I wanted to step outside of character today and shine the light on some other PLM smarty-pants to see where they weigh in on the topics of PLM return on investment, total cost of ownership and opportunity costs.
Two guys who know PLM well — Oleg Shilovitsky and Derek Singleton — have been talking about the topic of PLM ROI calculations.
Oleg Shilovitsky writes that cloud PLM offers a fast ROI achieved by removing upfront costs, decreasing installation cycles and eliminating hardware allocation; however, after this initial “honeymoon period” as he put it, PLM ROI gets measured the same for cloud as it does with on premise. “PLM vendors should think beyond just PLM usage. Cloud PLM is an opportunity to provide a calculated real time ROI.”
I agree with his statement. Many companies forget to consider the total cost of ownership (TCO) of their on-premise investment, including: hardware, network, backup and development systems. The TCO includes the cost of human capital, such as project management, database, server, firewall, security, backup and help desk resources — not to mention the overtime pay for weekend work to install emergency hot fixes, hardware repairs, or security issues.
According to Analyst Derek Singleton at Software Advice, buying a SaaS system lowers your sunk costs by allowing you to minimize your upfront investment. By spreading your costs over time via a subscription model, you can better manage your financial risk.

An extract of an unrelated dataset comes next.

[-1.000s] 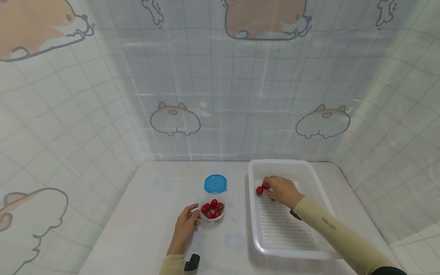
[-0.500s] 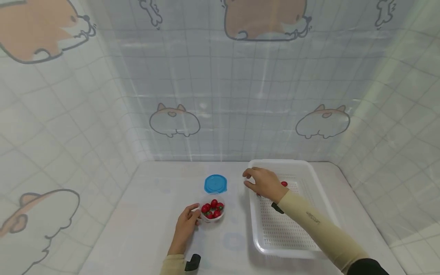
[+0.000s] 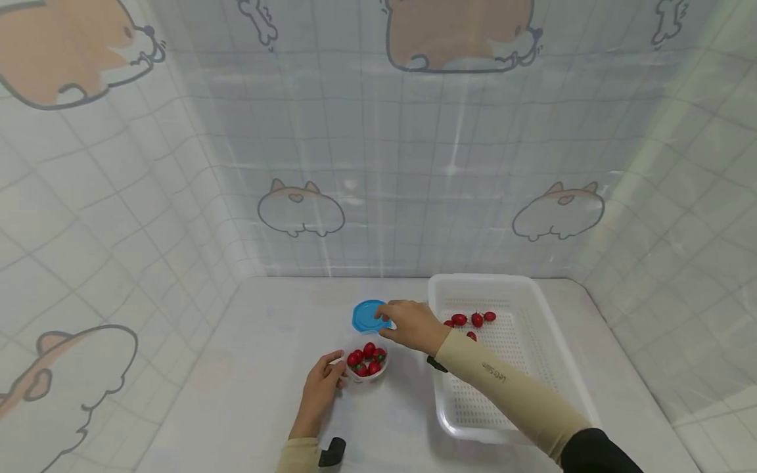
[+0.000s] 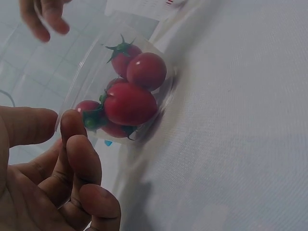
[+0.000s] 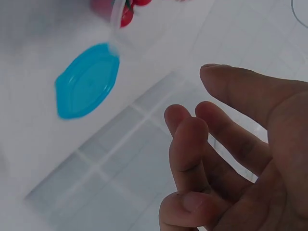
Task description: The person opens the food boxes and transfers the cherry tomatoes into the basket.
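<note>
A small clear plastic cup [image 4: 91,62] holds several cherry tomatoes [image 4: 130,103] with green stalks. My left hand [image 3: 319,387] pinches the cup's rim between thumb and forefinger, its other fingers loosely curled. My right hand [image 3: 412,325] hovers between the cup and the white basket, its fingers partly over the blue lid [image 3: 365,316] in the head view. In the right wrist view its thumb stands apart from the fingers and nothing lies between them. The lid rests flat on the table behind the cup.
A white perforated basket [image 3: 514,427] stands on the right with several cherry tomatoes [image 3: 476,320] near its far left part. My right forearm crosses over it. A curtain with cartoon dogs [image 3: 384,131] encloses the back and sides of the white table [image 3: 236,394].
My right hand has let go of a tomato in the basket and moved left over the basket's side towards the blue lid. My left hand stays at the cup.
</note>
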`<state>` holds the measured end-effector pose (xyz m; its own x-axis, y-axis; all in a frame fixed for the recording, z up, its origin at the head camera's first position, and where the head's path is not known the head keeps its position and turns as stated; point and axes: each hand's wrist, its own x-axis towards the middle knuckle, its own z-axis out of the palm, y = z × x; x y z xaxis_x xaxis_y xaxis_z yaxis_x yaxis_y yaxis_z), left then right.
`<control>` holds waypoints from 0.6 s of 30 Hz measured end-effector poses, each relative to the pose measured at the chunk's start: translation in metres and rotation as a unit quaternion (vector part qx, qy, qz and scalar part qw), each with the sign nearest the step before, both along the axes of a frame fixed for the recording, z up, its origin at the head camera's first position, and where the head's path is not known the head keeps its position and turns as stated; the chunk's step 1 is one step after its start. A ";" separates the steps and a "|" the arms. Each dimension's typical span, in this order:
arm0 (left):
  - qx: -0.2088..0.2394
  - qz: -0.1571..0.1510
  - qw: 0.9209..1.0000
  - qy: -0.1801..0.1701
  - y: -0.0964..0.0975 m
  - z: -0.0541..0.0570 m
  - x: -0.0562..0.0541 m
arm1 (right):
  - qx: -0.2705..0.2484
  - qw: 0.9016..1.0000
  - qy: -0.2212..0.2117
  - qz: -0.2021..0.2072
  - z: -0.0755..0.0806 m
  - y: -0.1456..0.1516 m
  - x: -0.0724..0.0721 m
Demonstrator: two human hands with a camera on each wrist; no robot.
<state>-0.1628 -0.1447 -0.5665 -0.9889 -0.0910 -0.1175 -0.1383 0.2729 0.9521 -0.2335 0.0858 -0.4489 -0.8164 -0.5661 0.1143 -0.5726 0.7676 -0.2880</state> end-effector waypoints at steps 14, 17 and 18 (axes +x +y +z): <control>0.016 -0.002 1.000 0.017 0.000 0.004 0.002 | 0.073 0.994 -0.027 0.075 -0.028 -0.052 0.004; 0.017 0.000 1.000 0.016 0.000 0.004 0.001 | 0.077 0.993 -0.025 0.084 -0.036 -0.059 0.004; 0.016 0.000 1.000 0.017 -0.001 0.004 0.001 | 0.077 0.993 -0.022 0.086 -0.037 -0.060 0.004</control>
<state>-0.1622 -0.1453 -0.5628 -0.9925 -0.0873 -0.0860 -0.1049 0.2428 0.9644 -0.2291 0.0254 -0.4858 -0.7082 -0.7058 -0.0179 -0.6887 0.6961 -0.2028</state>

“Many people focus on the subscription license as the true cost savings but your licensing costs for a SaaS and on-premise system, in my model, will catch up to each other by year 3 if you factor in the net present value (NPV) of a SaaS license,” says Singleton. “The true savings of a SaaS system come from not having to manage your own IT infrastructure to manage hosting, data security, and hardware maintenance.”
Here are two companies who offer first-person point of views that confirm that ROI presented an ongoing financial benefit beyond the initial ROI.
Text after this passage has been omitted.